En 1970, un groupe d’investisseurs tente de prendre le contrôle de son empire, ce qui pousse Hughes à quitter Las Vegas pour s’installer à l’hôtel Beverly Hills. Il y restera cloîtré pendant plusieurs années, jusqu’à sa mort en 1976. Lorsque son corps est découvert, il pèse à peine 40 kg et est méconnaissable en raison de sa barbe et de ses cheveux longs et emmêlés.

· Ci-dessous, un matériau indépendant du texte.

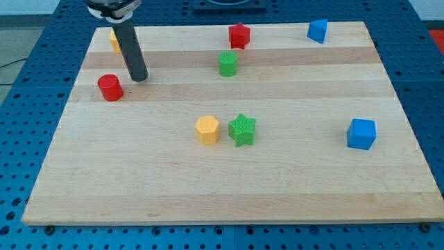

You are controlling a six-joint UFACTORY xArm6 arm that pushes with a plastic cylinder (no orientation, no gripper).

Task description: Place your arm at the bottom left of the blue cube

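Note:
The blue cube (361, 133) sits on the wooden board (229, 180) at the view's right, about mid-height. My tip (139, 78) rests on the board at the view's upper left, far to the left of the blue cube and a little above its level. The tip stands just right of and slightly above a red cylinder (110, 87). The dark rod rises from the tip toward the view's top and partly hides a yellow block (114, 39) behind it.
A second blue block (318, 30) lies at the top right. A red star (239, 35) and a green cylinder (227, 63) sit at top centre. A yellow hexagon (207, 129) and a green star (242, 129) sit side by side mid-board.

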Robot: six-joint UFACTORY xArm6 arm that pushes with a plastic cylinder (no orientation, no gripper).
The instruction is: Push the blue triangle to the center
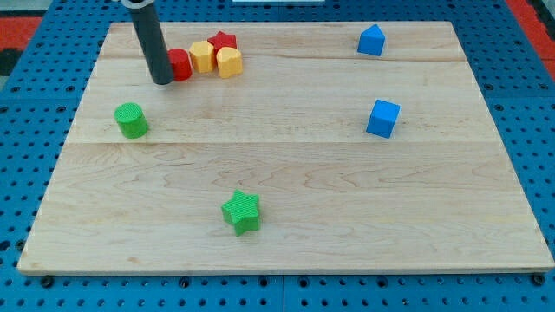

Au cours des dernières années de sa vie, Howard Hughes est devenu un véritable ermite, vivant reclus dans des suites d’hôtels, avec un groupe restreint de personnes à son service. Il a développé une peur extrême des infections et des germes, jusqu’à porter des mouchoirs en permanence pour éviter tout contact direct avec les poignées de porte ou les boutons d’ascenseur. Il a également développé une addiction aux médicaments, ce qui a, hélas, entraîné une détérioration physique et mentale. Le milliardaire est finalement décédé à l’âge de 70 ans, en 1976, dans des circonstances mystérieuses.
Il est probable qu’il ait souffert d’une insuffisance rénale chronique. Mais les rumeurs de l’époque laissent entendre que sa mort était liée à une surdose de médicaments ou encore à une exposition excessive aux rayonnements ionisants, compte tenu de son obsession pour les appareils électroniques et sa passion pour les avions.
Le syndrome de Diogène, célèbre ou pas, ce trouble méconnu peut toucher tout le monde
L’histoire de Howard Hughes est un exemple dramatique des mécanismes qui peuvent conduire à l’apparition de ce syndrome. De surcroit, c’est le premier syndrome de diogène célèbre, ce qui a aussi permis de faire connaître ce trouble. Comme nous l’avons abordé plus en détail dans cet article, cette maladie, méconnue du grand public, peut toucher des personnes de tous âges, sexes et origines sociales. La vie de Howard Hughes est l’exemple parfait des mécanismes en jeu dans l’apparition du syndrome de Diogène. Les traumatismes de son enfance, notamment la possessivité malsaine de sa mère et les phobies qu’elle lui a transmises, ont joué un rôle majeur dans l’évolution de sa pathologie. Sa carrière tumultueuse et sa vie personnelle complexe ont également contribué à la progression de sa maladie.
Cependant, malgré les défis et les obstacles qu’il a rencontrés, Hughes a laissé un héritage important dans l’histoire de l’aviation, du cinéma et de l’entreprise. Son travail a ouvert la voie à de nombreuses avancées dans ces domaines, et il a été l’un des pionniers de l’aviation moderne.
En fin de compte,son parcours est un exemple de la complexité de l’être humain et des différentes voies que peut prendre une vie. Sa réussite et sa fortune n’ont pas été suffisantes pour le protéger des traumatismes et des pathologies mentales qui ont affecté sa vie.
Il est grand temps pour la société et les pouvoirs publics dans leur ensemble de reconnaître que le syndrome de Diogène, comme les autres afflictions mentales, ne sont pas l’apanage d’une certaine classe sociale ou d’un certain milieu. Il peut toucher n’importe qui, quel que soit son statut ou sa réussite. En tant que société, nous devons être conscients de l’importance de la santé mentale et de la manière dont les traumatismes de l’enfance peuvent affecter notre vie à l’âge adulte. Un long chemin reste encore à parcourir avant de parvenir à briser les stigmates qui entourent les maladies mentales et à fournir des ressources et un soutien pour les personnes qui en ont besoin.